In this Quackcast I thought we'd chat about Emma Clare's great and thoughtful topic of webcomic origin stories: Basically, what was happening to make you start your webcomic on DD, all that stuff in your life back when you first began posting… Emma's newsposts are a great read and they made us all think back to how we began. Pit, Tantz and I have a long talk about our comicing origins. What were YOU doing when you started webcomics? What made you begin? This week Gunwallace has given us the theme to NanoCritters. It's a minimalist white expanse, dotted with mysterious little marks of sound. What do they mean, what do they represent, is it code? Read NanoCritters to find out! Also included in the Quackcast are extracts from a lovely Starwars themed rap that Tantz's Greek students performed in English.
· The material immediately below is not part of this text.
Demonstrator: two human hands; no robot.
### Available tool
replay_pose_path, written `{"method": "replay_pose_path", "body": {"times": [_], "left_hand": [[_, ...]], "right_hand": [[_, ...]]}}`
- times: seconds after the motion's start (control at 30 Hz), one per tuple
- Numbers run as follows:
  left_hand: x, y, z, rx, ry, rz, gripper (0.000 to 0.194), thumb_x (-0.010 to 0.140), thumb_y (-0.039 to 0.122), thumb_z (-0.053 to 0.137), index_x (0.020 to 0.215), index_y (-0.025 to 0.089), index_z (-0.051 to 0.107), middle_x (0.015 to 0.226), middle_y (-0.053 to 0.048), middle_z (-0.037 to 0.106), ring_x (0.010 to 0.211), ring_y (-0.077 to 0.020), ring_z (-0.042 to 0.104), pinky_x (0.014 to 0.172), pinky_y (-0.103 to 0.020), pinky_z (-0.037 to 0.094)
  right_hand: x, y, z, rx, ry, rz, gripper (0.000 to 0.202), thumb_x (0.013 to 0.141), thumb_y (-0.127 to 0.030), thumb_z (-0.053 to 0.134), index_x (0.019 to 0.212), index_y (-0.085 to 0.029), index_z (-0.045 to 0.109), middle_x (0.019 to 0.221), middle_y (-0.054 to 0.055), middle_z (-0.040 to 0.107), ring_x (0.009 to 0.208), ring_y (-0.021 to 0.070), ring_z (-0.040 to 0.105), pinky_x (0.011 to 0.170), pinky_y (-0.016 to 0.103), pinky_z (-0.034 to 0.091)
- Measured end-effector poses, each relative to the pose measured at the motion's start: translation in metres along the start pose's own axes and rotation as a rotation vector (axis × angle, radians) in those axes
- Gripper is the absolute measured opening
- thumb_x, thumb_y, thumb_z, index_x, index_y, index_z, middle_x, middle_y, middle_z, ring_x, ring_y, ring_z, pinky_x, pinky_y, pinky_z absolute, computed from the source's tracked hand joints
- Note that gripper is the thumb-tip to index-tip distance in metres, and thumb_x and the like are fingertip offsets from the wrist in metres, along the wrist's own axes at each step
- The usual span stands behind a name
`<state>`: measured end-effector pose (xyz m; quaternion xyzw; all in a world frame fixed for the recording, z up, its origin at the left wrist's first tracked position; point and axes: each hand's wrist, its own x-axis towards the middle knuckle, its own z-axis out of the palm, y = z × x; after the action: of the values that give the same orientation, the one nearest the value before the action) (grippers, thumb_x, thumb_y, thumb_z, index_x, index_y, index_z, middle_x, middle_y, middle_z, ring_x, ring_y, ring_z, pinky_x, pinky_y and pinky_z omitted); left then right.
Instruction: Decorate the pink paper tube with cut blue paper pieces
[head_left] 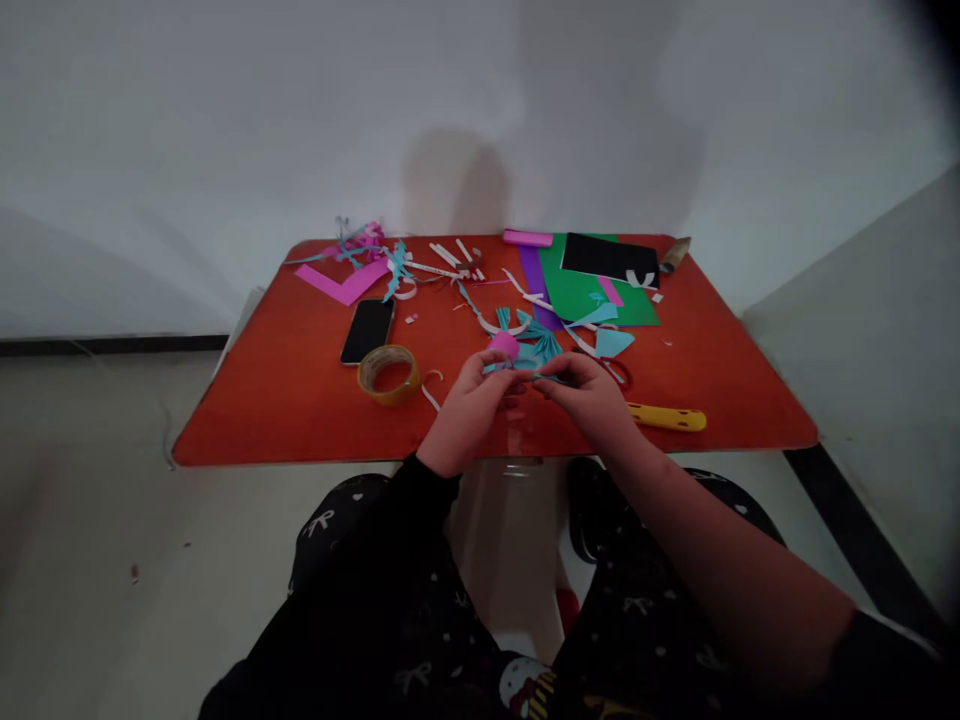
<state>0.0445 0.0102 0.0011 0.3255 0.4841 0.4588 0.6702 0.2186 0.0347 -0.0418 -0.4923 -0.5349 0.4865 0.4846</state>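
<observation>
- Two hands are in my feed, meeting at the near middle of the red table (300, 390).
- My left hand (469, 405) has its fingers curled together, pinching the left end of a thin blue paper strip (525, 374).
- My right hand (592, 400) pinches the right end of the same strip, fingertips drawn together; the strip runs between both hands, just above the tabletop.
- A pink paper roll (504, 344) sits just behind the left fingertips; I cannot tell if it touches them.
- Folded blue paper pieces (541, 340) lie just beyond the strip, next to the pink roll.
- A roll of clear tape (388, 373) lies flat to the left of the left hand, and a black phone (368, 330) lies face up just behind it.
- A yellow utility knife (667, 417) lies just right of the right hand, near the table's front edge.
- A green paper sheet (581, 295) lies at the far right, with a black sheet (609, 258) on its far edge and a purple sheet (531, 270) showing at its left.
- A pink paper angle piece (341, 283) and mixed paper scraps (442, 262) lie at the far left.
</observation>
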Motion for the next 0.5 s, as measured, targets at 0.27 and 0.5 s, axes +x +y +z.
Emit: {"method": "replay_pose_path", "body": {"times": [0.27,0.5], "left_hand": [[0.0017,-0.0042,-0.0009,0.069,-0.030,0.085,0.032,0.092,0.034,0.066,0.118,0.021,0.053,0.111,-0.008,0.077,0.100,-0.0168,0.071,0.092,-0.033,0.053],[0.0071,-0.0085,-0.0031,0.082,-0.062,0.152,0.025,0.085,0.034,0.070,0.103,0.021,0.060,0.113,-0.007,0.075,0.104,-0.0179,0.069,0.095,-0.034,0.051]], "right_hand": [[0.0016,-0.0012,-0.0014,0.046,0.027,0.078,0.028,0.068,-0.041,0.085,0.079,-0.020,0.069,0.074,-0.001,0.067,0.070,0.0150,0.058,0.068,0.031,0.045],[0.0006,-0.0041,0.0000,0.080,-0.003,0.109,0.027,0.069,-0.041,0.085,0.077,-0.020,0.068,0.072,-0.002,0.066,0.067,0.0136,0.056,0.067,0.029,0.046]]}}
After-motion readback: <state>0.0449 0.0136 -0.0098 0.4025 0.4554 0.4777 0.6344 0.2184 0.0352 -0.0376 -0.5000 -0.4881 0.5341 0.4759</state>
Episode 358 - Damaged Characters

Jan 22, 2018

4 likes, 2 comments

This week we mine Banes's ideas about damaged protagonists. Does having physiologically damaged protagonists (as opposed to merely flawed), make them more realistic or relatable? I think we came to the conclusion that this isn't necessarily the case at all, in fact it can mean the opposite sometimes. Where that sort of “damage” can come in useful it making your character more interesting, in that they can make unusual choices that serve the story nicely and stop it being too predictable. Where “damaged” characters were used badly was in popular mainstream comics where the idea became something of a fad and therefore a cliche, and so uninteresting and trite. This week Gunwallce has given us the theme to Doc2DWho. It has the apprehensive feel of oldschool Doctor Who, entering the darkness and unknown, this music is spatial and atmospheric. THANKS AGAIN TO ALL WHO DONATED TO OUR INDIEGOGO!

Episode 349 - Bad Gods

Nov 20, 2017

3 likes, 4 comments

This is the Quackcast where I get things wrong! Haha, I DO love to imagine that I know everything but fortunately Tantz and Pit are there to correct me! For this Quackcast I was thinking about the way we assign villains when there's a religious theme or anything influenced by mythology really. You know the way Hel in Thor Ragnarok and Hades in the Disney movie Hercules are cast as villains just because they're in charge of death, even though in the mythology they're not supposed to be bad guys at all. Perhaps it's our modern Christian influenced culture that makes us wrongly associate death with the bad guys…? Our topic meanders a little but it's mainly about how our interpretation of mythology and legend in modern pop-culture is influenced by our modern ways of thinking, which causes things to be quite drastically changed. This week Gunwallce has given us the theme to Puppets and strings - a sepulchral, hollow, sombre theme, yet also grand and portentous! Stirring, melancholic, epic.